Howroyd launched the business in 1978 with the goal of helping others find employment, and the ideals she began with still resonate nearly 40 years later. Act1 is now the largest woman minority-owned employment agency in the country.
“I never imagined this,” she told Hager. “I always imagined success though. You see the evolution intechnology, you see the transparency that the world offers, but the fundamental things that we built the business from have stayed the same, and I really think that’s more the secret to the success.”
While there are now more than nine million businesses owned by women, the climate was much different when Howroyd launched hers in the 1970s.
“Let’s be clear, the climate has changed, but it’s not sunny weather,” she said. “Women still have a lot of need for change in how the world works.”
The positivity of her parents while she was growing up also played a crucial role in her success.
“I have a very pleasant, very happy memory of my childhood, but that’s more because of who my parents were,” she said. “Our parents were so nurturing, and the community was so nurturing that we worked more toward the potential and the possibility, than we did the threat, or the denial of opportunities.”
Howroyd’s parents taught her to rise above the difficult climate of segregation in North Carolina that the family endured. She now looks to instill that optimism and empowerment in her own two children.
“I’d love to sit here and sound pretty about it, and I’m not pulling out the violin strings for folks to cry about how I grew up,” she said. “The reality of it though, is that it was harsh, it was ugly, and it should never have been that way.
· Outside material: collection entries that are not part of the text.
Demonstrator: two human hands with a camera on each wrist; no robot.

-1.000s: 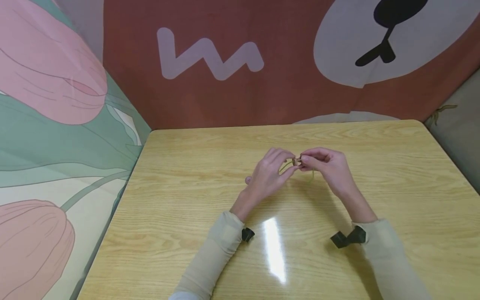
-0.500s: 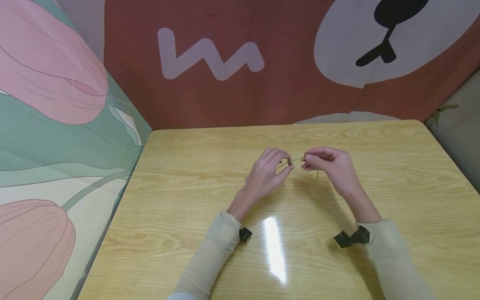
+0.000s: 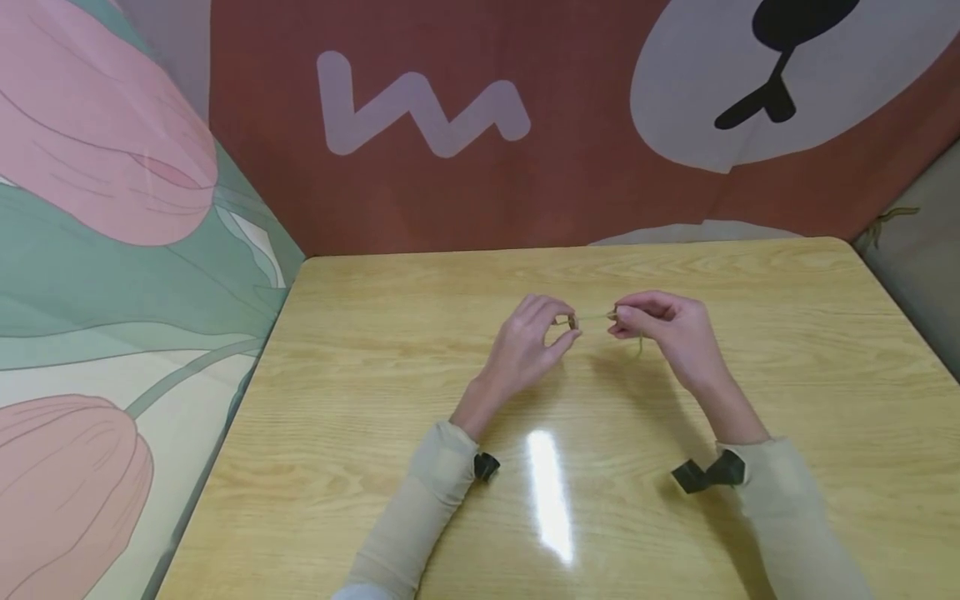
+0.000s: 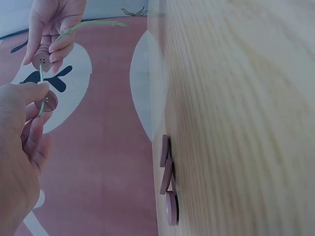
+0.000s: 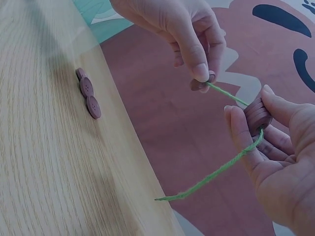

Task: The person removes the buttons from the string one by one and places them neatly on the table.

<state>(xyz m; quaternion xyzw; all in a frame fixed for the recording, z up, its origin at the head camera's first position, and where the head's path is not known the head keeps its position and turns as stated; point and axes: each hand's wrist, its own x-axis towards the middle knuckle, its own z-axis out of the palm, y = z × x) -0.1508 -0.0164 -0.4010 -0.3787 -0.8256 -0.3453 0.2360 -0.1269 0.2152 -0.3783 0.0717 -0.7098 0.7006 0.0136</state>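
Note:
Brown four-hole buttons are strung on a green cord (image 5: 211,178). Between thumb and fingers my left hand (image 3: 519,350) pinches a single button (image 4: 52,100), and the cord passes through it. A stack of several buttons (image 5: 258,117) is gripped by my right hand (image 3: 678,343), lying face to face on the same cord. A short stretch of cord spans the gap between both hands, above the table. From the far side of the stack the cord's loose end hangs down, best seen in the right wrist view.
Three loose brown buttons (image 5: 86,87) lie close together on the wood-grain table (image 3: 360,400); in the head view my left hand hides them. A red patterned cloth (image 3: 450,200) rises behind the table's far edge, and a flower-patterned one (image 3: 90,317) stands along the left.
My hands have drawn apart, the left moving left and the right slightly right. The single button has moved away from the right hand's stack, exposing cord between them.

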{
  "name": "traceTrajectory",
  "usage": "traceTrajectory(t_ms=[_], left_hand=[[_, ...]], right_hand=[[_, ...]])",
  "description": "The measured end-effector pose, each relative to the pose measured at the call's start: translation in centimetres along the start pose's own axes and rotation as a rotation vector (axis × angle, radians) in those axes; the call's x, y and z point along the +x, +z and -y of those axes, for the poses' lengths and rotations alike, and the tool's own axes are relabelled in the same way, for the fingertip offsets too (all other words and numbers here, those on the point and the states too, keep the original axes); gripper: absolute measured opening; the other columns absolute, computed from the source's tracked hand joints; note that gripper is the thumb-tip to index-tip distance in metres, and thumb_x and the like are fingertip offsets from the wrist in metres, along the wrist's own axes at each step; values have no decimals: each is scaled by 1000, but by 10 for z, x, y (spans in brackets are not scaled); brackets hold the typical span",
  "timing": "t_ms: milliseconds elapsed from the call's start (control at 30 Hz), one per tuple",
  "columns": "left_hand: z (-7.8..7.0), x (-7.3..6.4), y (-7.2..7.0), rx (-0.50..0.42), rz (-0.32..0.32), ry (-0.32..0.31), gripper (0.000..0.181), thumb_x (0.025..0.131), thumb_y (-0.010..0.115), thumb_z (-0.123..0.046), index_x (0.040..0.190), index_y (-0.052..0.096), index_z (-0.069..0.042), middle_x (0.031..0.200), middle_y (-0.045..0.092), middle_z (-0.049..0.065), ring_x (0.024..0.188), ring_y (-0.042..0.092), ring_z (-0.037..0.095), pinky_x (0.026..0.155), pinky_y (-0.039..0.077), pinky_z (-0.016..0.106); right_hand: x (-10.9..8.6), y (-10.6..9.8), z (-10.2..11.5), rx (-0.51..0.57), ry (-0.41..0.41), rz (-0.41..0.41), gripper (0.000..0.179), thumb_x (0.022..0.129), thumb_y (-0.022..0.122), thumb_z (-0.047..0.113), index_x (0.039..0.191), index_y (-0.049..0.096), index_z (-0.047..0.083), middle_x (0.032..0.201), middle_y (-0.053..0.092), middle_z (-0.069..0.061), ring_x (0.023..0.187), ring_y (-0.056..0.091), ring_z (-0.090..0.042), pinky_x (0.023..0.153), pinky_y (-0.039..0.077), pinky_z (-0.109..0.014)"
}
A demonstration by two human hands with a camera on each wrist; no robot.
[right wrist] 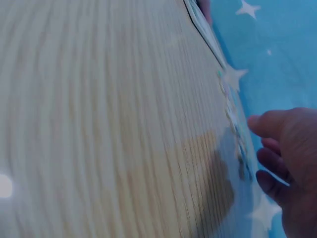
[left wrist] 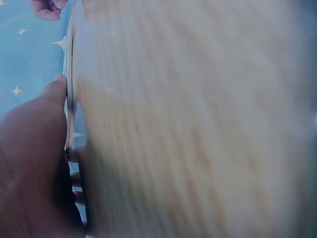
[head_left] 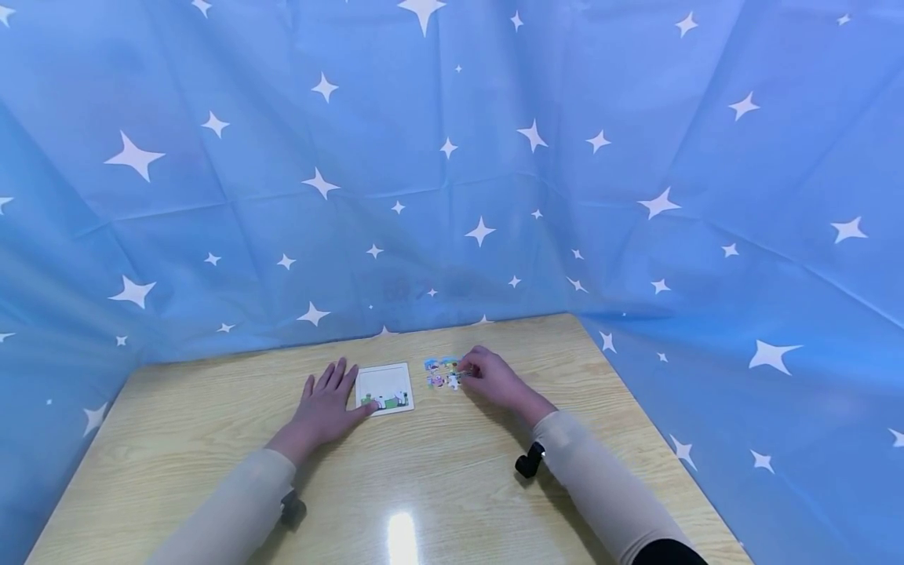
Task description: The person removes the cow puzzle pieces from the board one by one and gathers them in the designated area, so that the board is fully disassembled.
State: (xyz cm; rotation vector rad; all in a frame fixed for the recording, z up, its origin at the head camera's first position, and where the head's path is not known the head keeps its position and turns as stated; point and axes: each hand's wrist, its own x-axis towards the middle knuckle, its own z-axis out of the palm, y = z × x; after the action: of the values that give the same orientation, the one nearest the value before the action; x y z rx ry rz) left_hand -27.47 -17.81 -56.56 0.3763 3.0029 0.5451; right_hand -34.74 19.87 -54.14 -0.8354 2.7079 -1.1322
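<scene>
A square puzzle board [head_left: 382, 380] with a pale frame lies flat on the table. Its lower strip carries a picture in green with black-and-white figures; the upper part is plain. My left hand [head_left: 326, 410] rests at the board's left side, fingers spread, thumb over its lower left corner. To the right of the board is a small cluster of colourful puzzle pieces [head_left: 436, 380]. Over the cluster's right end hovers my right hand [head_left: 496, 381], fingers bent and thumb apart from them. The right wrist view shows these pieces [right wrist: 233, 119] edge-on beside the thumb, with nothing visible between the fingertips.
The wooden table [head_left: 452, 463] ends at a back edge just beyond the hands. A blue curtain [head_left: 424, 173] with white stars hangs behind and on the right. Small dark cameras [head_left: 530, 461] are worn at both wrists.
</scene>
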Motion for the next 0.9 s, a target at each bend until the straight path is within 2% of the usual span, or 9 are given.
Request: traceTrajectory(t_ms=[167, 300, 400, 600, 900], left_hand=[[0, -1, -1, -4, 3, 8, 105, 105, 55, -75, 174, 27, -2, 182, 14, 27, 167, 12, 50, 129, 6, 77], [1, -1, -2, -9, 7, 11, 111, 101, 56, -80, 174, 27, -2, 182, 15, 27, 167, 12, 50, 129, 7, 77], [-1, -1, -3, -12, 14, 8, 115, 99, 57, -83, 175, 27, -2, 182, 15, 27, 167, 12, 50, 129, 7, 77], [-2, -2, -7, -6, 28, 9, 116, 98, 59, -83, 174, 27, -1, 181, 16, 28, 167, 13, 51, 128, 9, 78], [-1, -2, -8, -8, 29, 19, 118, 96, 62, -82, 174, 27, -1, 181, 16, 28, 167, 13, 51, 127, 8, 79]], right_hand=[[8, 17, 21, -17, -37, 34, 7, 106, 76, 9, 112, 79, 7, 105, 63, -6, 91, 59, -17, 79, 55, -33], [17, 33, 36, -63, -86, 81, 8, 107, 75, 12, 113, 79, 8, 104, 62, -3, 93, 61, -13, 82, 56, -31], [23, 44, 48, -100, -120, 120, 12, 107, 75, 15, 117, 78, 8, 105, 61, 2, 94, 61, -10, 85, 56, -29], [37, 65, 76, -129, -173, 204, 20, 108, 75, 18, 126, 77, 9, 114, 63, 0, 96, 61, -8, 88, 56, -25], [59, 85, 101, -186, -169, 340, 37, 109, 75, 24, 143, 72, 12, 124, 60, 0, 87, 59, -3, 80, 53, -20]])
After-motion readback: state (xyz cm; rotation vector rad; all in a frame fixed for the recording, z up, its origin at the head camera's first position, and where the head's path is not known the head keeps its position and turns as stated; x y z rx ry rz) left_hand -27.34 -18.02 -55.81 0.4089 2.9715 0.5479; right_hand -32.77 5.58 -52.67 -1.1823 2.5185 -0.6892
My mother used to always tell us, ‘In order to be outstanding, sometimes you’re just gonna have to stand out,’ so I grew from that root of really working forward, not being held back.”
Despite all her success, she has an ongoing thirst to improve.
“I feel in some ways, newer and fresher than I did back when I first started my company,” Howroyd said. “I believe that’s because the more you learn, the more you want to know.”
Howroyd also shared her mottoes for her personal life and work goals with Hager.
“Never compromise who you are personally to become who you wish to be professionally,” she said.
As for work, “Discipline’ ain’t a dirty word.”